* [Work to be completed]: Find the line with "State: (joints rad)" in the listing below. Write it out exactly, along with every later line up to the final one.
BEGIN
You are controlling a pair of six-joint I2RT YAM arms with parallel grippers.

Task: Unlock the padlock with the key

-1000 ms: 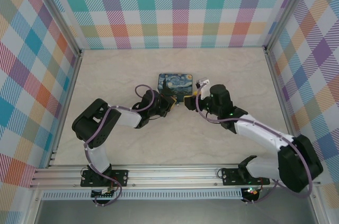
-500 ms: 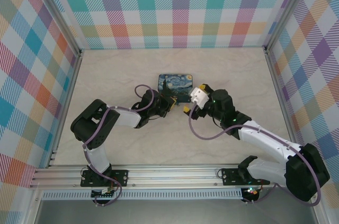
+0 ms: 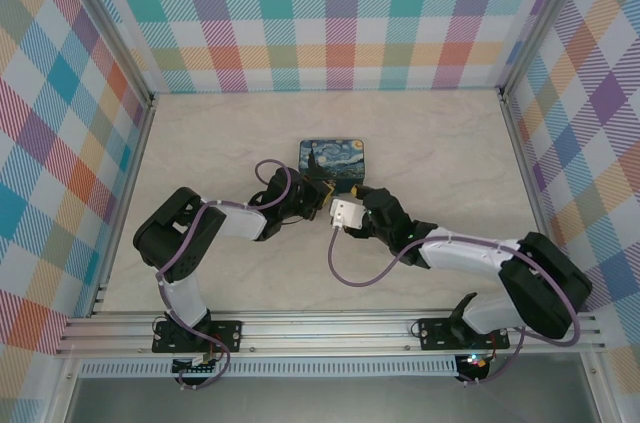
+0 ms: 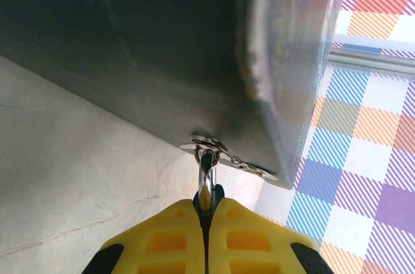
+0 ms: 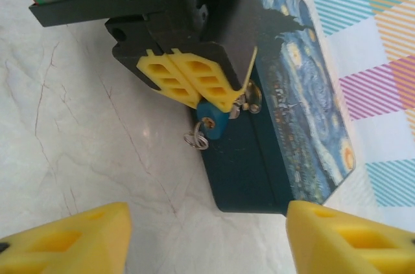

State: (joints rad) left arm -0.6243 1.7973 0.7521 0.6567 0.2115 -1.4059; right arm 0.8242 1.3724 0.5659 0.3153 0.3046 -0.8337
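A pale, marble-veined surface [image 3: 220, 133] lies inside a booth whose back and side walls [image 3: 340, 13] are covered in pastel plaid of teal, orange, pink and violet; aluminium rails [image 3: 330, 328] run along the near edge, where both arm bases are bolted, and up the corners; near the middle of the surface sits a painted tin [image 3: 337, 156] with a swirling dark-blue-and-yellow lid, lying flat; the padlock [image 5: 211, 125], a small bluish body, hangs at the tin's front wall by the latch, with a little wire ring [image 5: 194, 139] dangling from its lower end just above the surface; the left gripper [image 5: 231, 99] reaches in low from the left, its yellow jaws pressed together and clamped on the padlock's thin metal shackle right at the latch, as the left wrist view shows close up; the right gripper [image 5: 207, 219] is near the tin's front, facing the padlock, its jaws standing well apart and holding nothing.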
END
* [Response to the task]:
State: (joints rad) left arm -0.6243 1.7973 0.7521 0.6567 0.2115 -1.4059; right arm 0.8242 1.3724 0.5659 0.3153 0.3046 -0.8337
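A pale, marble-veined surface [image 3: 220, 133] lies inside a booth whose back and side walls [image 3: 340, 13] are covered in pastel plaid of teal, orange, pink and violet; aluminium rails [image 3: 330, 328] run along the near edge, where both arm bases are bolted, and up the corners; near the middle of the surface sits a painted tin [image 3: 337, 156] with a swirling dark-blue-and-yellow lid, lying flat; the padlock [image 5: 211, 125], a small bluish body, hangs at the tin's front wall by the latch, with a little wire ring [image 5: 194, 139] dangling from its lower end just above the surface; the left gripper [image 5: 231, 99] reaches in low from the left, its yellow jaws pressed together and clamped on the padlock's thin metal shackle right at the latch, as the left wrist view shows close up; the right gripper [image 5: 207, 219] is near the tin's front, facing the padlock, its jaws standing well apart and holding nothing.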

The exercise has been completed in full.